The contracting officer then determined that the protester’s superior performance was not worth the $425,000 price differential. Where, as here, a procurement conducted pursuant to FAR subpart 8.4 provides for award on a “best value” basis, it is the function of the source selection authority to perform a price/technical tradeoff, that is, to determine whether a quotation’s technical superiority is worth its higher price. InnovaTech, Inc., B-402415, Apr. 8, 2010, 2010 CPD ¶ 94 at 6; The MIL Corp., B-297508, B-297508.2, Jan. 26, 2006, 2006 CPD ¶ 34 at 13. Although SoBran disagrees with the agency’s best value determination, we do not see, and the protester has not persuasively demonstrated, that it was unreasonable, under a FSS best value procurement, for a federal agency to determine that it was not worth paying nearly half a million dollars more for warehousing services based on the protester’s superior past performance.
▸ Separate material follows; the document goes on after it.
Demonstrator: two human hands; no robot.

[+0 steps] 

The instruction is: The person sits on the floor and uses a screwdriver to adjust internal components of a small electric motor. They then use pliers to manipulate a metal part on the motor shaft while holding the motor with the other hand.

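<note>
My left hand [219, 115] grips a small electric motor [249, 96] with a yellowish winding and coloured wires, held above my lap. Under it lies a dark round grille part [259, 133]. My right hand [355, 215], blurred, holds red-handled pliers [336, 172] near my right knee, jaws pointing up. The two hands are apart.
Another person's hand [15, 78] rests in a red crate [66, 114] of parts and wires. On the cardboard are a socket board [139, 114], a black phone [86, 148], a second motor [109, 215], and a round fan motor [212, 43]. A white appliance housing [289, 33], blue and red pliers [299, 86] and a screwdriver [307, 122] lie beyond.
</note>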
In sum, the record here shows that the agency conducted a reasonable past performance evaluation and cost/technical tradeoff.

The protest is denied.

Susan A. Poling
General Counsel

[1] The RFQ incorporated FAR clause § 52.222-17, Nondisplacement of Qualified Workers, which provides that a successor contractor must offer a right of first refusal of employment to qualified service employees whose employment with the predecessor contractor will be terminated as a result of the award. RFQ at 26; FAR § 52.222-17(b). In its comments on the agency’s supplemental report in this case, the protester for the first time argues that the contracting officer misapplied this FAR clause. This protest argument is untimely, as it was raised more than 10 days after receipt of the agency report, which identified that the agency considered FAR clause § 52.222-17 in the best value determination. See 4 C.F.R. § 21.2(a)(2).

[2] The protester does not challenge the evaluation of FRS’s past performance.

[3] The protester makes multiple, disjointed arguments concerning the Secret Service CPAR. On the one hand, the protester contends that the CPAR should not have been considered, because it was for a lower dollar value than the required effort and covered a time period more than 3 years ago; on the other hand, SoBran argues that the agency should have assessed the Secret Service work as very good rather than satisfactory, because of the existence of a more recent and more favorable CPAR report for this work that the contracting officer overlooked. As noted above, the agency considered SoBran’s work for the Secret Service positively and this was considered in the best value determination. We fail to see how any minor adjustment in rating for this work would have impacted the overall evaluation result.